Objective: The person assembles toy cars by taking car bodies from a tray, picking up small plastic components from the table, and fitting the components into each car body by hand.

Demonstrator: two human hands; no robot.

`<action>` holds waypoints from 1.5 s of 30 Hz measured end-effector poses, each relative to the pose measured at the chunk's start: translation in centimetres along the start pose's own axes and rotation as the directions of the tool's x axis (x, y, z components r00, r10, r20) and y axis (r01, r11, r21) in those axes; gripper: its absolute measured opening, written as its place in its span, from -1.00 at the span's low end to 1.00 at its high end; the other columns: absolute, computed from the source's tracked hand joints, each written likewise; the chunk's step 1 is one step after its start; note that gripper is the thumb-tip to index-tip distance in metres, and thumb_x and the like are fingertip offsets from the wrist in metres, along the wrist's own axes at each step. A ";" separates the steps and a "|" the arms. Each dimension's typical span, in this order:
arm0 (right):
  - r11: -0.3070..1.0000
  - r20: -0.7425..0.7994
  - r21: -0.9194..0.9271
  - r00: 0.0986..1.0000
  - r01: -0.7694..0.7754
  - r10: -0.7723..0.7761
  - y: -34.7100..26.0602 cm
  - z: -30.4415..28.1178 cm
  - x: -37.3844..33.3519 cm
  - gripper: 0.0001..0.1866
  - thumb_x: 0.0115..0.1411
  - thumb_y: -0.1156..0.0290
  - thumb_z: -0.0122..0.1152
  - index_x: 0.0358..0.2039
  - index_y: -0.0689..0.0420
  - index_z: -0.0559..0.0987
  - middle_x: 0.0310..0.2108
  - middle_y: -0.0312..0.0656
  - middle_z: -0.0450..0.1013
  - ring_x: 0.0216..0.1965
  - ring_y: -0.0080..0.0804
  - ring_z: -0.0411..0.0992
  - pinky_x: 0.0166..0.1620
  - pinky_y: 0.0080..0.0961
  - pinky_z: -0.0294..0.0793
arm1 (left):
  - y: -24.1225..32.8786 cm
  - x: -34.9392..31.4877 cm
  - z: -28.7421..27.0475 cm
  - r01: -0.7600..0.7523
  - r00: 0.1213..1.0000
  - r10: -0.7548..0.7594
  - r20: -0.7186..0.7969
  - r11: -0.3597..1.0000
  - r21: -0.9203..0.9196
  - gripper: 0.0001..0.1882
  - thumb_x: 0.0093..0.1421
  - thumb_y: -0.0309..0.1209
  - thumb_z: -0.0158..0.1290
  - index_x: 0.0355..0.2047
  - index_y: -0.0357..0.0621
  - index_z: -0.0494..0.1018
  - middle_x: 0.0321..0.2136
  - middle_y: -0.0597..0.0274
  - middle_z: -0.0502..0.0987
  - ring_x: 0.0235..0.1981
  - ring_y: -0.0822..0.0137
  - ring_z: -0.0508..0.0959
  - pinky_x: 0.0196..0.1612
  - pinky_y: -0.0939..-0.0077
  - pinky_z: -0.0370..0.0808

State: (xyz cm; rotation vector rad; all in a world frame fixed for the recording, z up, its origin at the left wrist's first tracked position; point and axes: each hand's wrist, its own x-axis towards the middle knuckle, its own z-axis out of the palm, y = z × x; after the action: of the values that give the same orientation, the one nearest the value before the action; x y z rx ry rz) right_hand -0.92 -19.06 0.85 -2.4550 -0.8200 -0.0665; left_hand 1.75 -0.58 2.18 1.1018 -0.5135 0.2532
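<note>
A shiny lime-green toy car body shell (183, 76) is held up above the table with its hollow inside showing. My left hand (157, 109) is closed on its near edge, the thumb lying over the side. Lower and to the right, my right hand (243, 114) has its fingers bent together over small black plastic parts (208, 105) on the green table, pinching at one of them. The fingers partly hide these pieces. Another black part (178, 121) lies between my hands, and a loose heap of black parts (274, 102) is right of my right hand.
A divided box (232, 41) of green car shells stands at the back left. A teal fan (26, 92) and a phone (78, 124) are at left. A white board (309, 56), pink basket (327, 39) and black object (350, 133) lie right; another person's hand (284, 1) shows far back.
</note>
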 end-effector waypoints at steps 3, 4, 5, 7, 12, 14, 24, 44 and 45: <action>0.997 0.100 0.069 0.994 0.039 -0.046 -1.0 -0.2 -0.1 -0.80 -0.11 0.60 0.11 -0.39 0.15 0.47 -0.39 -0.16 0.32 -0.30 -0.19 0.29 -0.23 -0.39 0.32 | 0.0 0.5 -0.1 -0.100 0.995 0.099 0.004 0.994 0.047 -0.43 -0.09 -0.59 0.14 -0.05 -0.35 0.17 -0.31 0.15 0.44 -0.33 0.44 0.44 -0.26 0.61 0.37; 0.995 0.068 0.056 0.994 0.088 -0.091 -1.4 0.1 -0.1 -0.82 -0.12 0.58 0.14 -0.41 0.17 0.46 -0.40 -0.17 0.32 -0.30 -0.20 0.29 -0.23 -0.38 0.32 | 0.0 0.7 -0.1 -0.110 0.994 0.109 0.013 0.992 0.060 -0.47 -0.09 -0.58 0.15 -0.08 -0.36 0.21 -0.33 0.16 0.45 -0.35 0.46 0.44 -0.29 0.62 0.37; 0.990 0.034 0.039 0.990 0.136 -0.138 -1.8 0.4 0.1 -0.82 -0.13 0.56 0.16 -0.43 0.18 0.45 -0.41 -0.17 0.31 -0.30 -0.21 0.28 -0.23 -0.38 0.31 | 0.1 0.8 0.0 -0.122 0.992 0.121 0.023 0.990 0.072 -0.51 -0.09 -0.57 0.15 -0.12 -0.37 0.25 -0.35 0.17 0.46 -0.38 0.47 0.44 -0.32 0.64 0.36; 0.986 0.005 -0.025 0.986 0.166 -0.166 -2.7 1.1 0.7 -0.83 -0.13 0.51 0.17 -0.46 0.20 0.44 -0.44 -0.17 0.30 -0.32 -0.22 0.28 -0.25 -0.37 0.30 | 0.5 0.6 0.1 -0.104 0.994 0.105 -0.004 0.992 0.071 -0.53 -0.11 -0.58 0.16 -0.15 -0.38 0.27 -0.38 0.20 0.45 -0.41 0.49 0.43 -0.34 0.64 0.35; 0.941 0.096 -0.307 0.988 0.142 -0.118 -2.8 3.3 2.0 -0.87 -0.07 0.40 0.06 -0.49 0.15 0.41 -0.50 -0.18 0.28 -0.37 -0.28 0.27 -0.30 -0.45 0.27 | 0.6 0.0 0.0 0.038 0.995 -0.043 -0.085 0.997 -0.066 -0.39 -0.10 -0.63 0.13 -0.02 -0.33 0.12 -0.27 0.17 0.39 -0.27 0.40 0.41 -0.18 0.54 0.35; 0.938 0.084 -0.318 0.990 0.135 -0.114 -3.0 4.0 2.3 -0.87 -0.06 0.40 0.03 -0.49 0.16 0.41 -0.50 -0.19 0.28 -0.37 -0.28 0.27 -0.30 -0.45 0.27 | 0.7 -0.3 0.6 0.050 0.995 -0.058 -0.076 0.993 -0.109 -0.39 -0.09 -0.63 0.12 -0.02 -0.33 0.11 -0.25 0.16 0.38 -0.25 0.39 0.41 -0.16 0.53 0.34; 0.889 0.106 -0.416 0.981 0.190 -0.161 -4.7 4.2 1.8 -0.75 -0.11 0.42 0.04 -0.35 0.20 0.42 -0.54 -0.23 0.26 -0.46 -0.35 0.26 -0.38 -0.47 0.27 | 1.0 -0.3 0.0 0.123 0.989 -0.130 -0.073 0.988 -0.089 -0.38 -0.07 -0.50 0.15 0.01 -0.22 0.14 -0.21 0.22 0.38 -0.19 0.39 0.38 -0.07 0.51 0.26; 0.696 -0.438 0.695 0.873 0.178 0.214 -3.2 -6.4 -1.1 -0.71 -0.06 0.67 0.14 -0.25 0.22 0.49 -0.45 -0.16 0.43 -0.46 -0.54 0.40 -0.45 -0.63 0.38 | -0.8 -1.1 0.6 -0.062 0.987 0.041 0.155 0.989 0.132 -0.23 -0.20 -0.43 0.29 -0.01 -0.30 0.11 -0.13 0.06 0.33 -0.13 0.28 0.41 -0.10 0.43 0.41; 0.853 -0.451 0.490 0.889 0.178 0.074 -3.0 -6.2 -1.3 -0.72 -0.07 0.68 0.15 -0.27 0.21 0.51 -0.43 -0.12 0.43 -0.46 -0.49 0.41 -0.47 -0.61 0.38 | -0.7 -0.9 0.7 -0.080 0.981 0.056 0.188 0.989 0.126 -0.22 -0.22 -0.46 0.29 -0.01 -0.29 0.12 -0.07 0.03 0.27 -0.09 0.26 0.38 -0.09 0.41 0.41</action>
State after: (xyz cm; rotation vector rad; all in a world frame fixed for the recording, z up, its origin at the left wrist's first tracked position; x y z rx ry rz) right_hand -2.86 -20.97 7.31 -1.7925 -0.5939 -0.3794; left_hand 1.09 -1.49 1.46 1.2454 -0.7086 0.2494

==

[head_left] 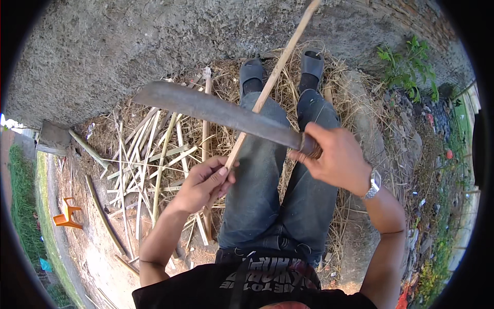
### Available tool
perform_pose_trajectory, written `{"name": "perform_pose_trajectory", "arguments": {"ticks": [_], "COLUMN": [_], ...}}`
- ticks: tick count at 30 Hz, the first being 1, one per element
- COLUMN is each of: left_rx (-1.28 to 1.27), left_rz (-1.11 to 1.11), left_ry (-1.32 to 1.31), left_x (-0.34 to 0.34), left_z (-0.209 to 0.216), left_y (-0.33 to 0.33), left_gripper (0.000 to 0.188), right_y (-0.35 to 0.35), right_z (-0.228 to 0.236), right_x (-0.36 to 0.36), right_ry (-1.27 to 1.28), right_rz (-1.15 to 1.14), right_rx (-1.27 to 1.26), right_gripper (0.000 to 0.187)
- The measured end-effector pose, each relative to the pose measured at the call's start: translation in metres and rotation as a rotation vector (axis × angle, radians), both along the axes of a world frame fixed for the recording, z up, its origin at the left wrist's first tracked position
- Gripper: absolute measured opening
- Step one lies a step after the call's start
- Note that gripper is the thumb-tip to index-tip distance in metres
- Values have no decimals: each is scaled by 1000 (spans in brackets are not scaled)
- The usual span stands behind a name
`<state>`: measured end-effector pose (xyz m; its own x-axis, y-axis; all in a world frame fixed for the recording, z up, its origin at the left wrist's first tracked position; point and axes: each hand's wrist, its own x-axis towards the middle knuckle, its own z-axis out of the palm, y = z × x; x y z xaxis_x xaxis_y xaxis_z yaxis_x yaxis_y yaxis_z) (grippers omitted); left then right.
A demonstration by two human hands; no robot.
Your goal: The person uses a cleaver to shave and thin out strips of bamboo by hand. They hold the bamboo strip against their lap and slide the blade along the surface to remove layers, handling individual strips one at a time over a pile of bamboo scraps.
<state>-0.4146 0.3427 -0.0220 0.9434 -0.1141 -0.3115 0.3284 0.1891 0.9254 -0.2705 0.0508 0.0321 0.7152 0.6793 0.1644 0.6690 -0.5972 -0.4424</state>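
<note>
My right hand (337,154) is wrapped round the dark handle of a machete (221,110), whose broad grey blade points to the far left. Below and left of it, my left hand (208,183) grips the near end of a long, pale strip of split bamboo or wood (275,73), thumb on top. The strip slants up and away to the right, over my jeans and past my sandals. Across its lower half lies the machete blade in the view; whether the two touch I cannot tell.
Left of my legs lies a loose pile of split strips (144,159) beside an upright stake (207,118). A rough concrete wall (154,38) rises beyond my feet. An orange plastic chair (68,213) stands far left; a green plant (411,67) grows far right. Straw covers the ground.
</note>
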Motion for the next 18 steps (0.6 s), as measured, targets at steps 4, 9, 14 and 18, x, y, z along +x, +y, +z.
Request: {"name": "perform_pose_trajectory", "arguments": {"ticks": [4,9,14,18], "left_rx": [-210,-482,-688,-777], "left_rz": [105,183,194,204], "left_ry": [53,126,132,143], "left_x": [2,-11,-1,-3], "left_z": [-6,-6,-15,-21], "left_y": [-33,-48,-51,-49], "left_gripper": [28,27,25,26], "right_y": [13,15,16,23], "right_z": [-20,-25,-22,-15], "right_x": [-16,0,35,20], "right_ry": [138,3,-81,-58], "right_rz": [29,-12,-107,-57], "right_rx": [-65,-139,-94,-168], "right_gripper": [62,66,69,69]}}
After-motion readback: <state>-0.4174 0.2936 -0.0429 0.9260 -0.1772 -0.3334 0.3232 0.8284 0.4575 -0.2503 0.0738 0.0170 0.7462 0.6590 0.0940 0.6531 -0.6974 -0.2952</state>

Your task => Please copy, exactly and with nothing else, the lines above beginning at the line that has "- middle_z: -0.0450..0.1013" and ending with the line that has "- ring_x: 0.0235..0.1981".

Exercise response =>
  - middle_z: -0.0450..0.1013
  - ring_x: 0.0216..0.1965
  - ring_y: -0.0080..0.0804
  - ring_z: -0.0411..0.0992
  - pinky_x: 0.0166..0.1620
  - pinky_y: 0.0080..0.0961
  - pinky_z: -0.0294..0.0793
arm1 (left):
  - y: -24.1225..32.8786 cm
  - x: -34.9392..31.4877 cm
  - z: -28.7421..27.0475 cm
  - r01: -0.7600..0.7523
  - r00: 0.1213..1.0000
  - r10: -0.7548..0.7594
  - r20: -0.7186..0.7969
  - r11: -0.3597..1.0000
  - r21: -0.9203..0.9196
  - gripper: 0.0001..0.1882
  - thumb_x: 0.0093..0.1421
  - thumb_y: -0.0309..0.1209
  - thumb_z: -0.0158..0.1290
  - index_x: 0.0355..0.2047
  - index_y: -0.0357..0.0621
  - index_z: -0.0494..0.1018
  - middle_x: 0.0321..0.2136
  - middle_y: -0.0597..0.0274
  - middle_z: -0.0502..0.0987
  - ring_x: 0.0235..0.1981

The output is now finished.